One major impetus for the proposed changes was Wikipedia’s clash last year with Wiki-PR (an unaffiliated agency). Offering editing as a service, the agency has attracted major clients such as Viacom and Priceline. Last October, when Wikipedia banned more than 250 editors that it suspected were being paid to promote clients, Wiki-PR was the most visible firm associated with those allegations. It even received a cease-and-desist letter. In a January interview with Business Insider Wiki-PR CEO Jordan French offers a much different perspective. While pointing out that Wikipedia’s current terms of service don’t specifically address paid editing, French says that’s not the only way his firm helps clients:
There’s no reason to directly edit. We’re helping people with other ways to do it. [We are telling them things like] here are the editors and other people you should talk to solve whatever the problem is.
A Complex Issue
Wiki-PR’s experiences reflect the complexities surrounding the practices that fall under the umbrella of “conflict-of-interest editing.” “The act of accepting money or rewards for editing Wikipedia is not always problematic,” states current Wikipedia guidelines. But “paid editing for promotional purposes, or paid advocacy editing as we call it, is extremely problematic,” according to former Executive Director Sue Gardner. A FAQ accompanying the proposed amendment, however, acknowledges that “it is hard to solve the problem of paid advocacy editing without accidentally discouraging good-faith editors, like the various GLAM (gallery, library, archive, and museum) projects.” And even the practices of such institutions as “Wikipedians-in-Residence” have been called into question. See, for example, the recent controversy regarding an editor hired by Harvard’s Belfer Center, one of Wikipedia’s top donors.
Wikipedia’s Conflict of Interest Guidelines
The encyclopedia’s own “Conflict-of-interest editing on Wikipedia” entry provides a helpful overview of the issue. It mentions the open-ended “Ignore All Rules” policy, which some have used to defend questionable editing practices. The entry also covers specific incidents, such as Wikipedia co-founder Jimmy Wales making edits to his own biography in 2005. “If you see a blatant error or misconception about yourself, you really want to set it straight,” he explained at the time. But “people shouldn’t do it, including me,” he maintained. Wales struck a more serious tone after the Wikimedia Foundation fired one of its employees for engaging in paid editing this January, saying that he “very very strongly condemn[s] such editing, and this is no exception.”
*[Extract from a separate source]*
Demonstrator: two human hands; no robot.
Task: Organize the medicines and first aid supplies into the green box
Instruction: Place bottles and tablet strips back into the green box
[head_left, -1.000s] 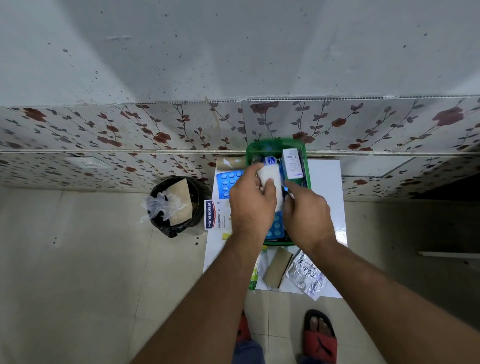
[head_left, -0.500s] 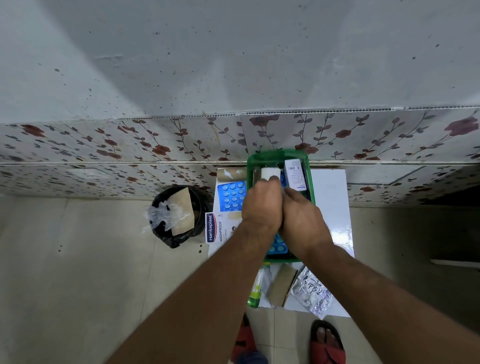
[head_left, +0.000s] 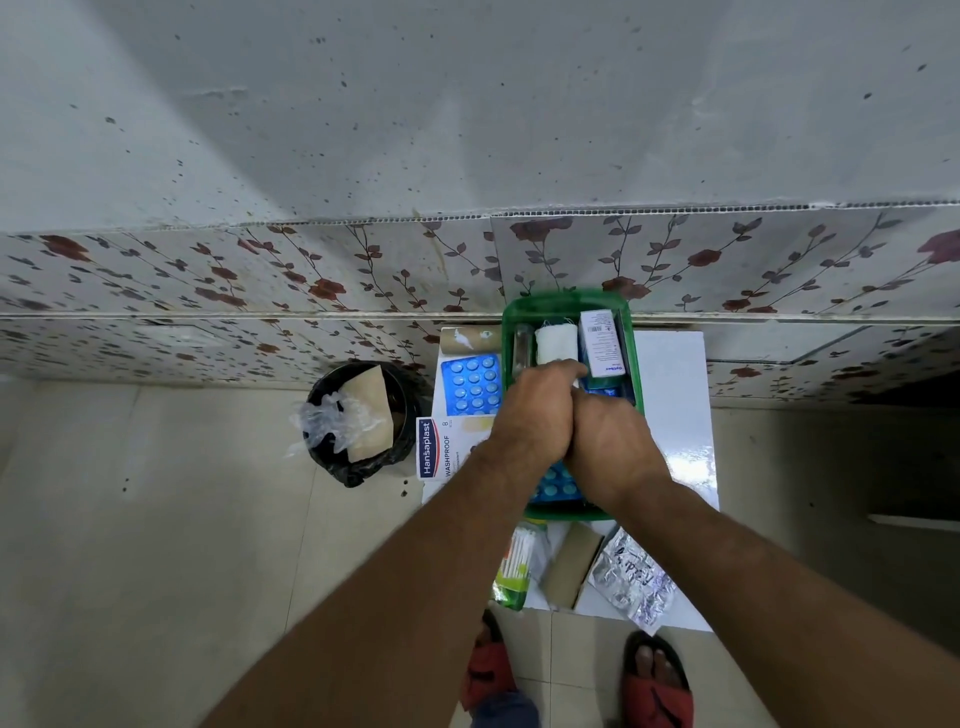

In an op-ed for The Daily Dot, management professor Dariusz Jemielniak argues that “paid edits from officially registered PR accounts would more likely adhere to the rules and serve the purpose of developing Wikipedia.” The new disclosure requirements in the amendment under consideration could make that possible, but the Wikimedia Foundation sounds eager to quash most forms of paid editing, not institutionalize it. Still, Jemielniak seems certain of one thing: “Paid edits do and will take place on Wikipedia. Just ignoring this phenomenon will not make it go away.”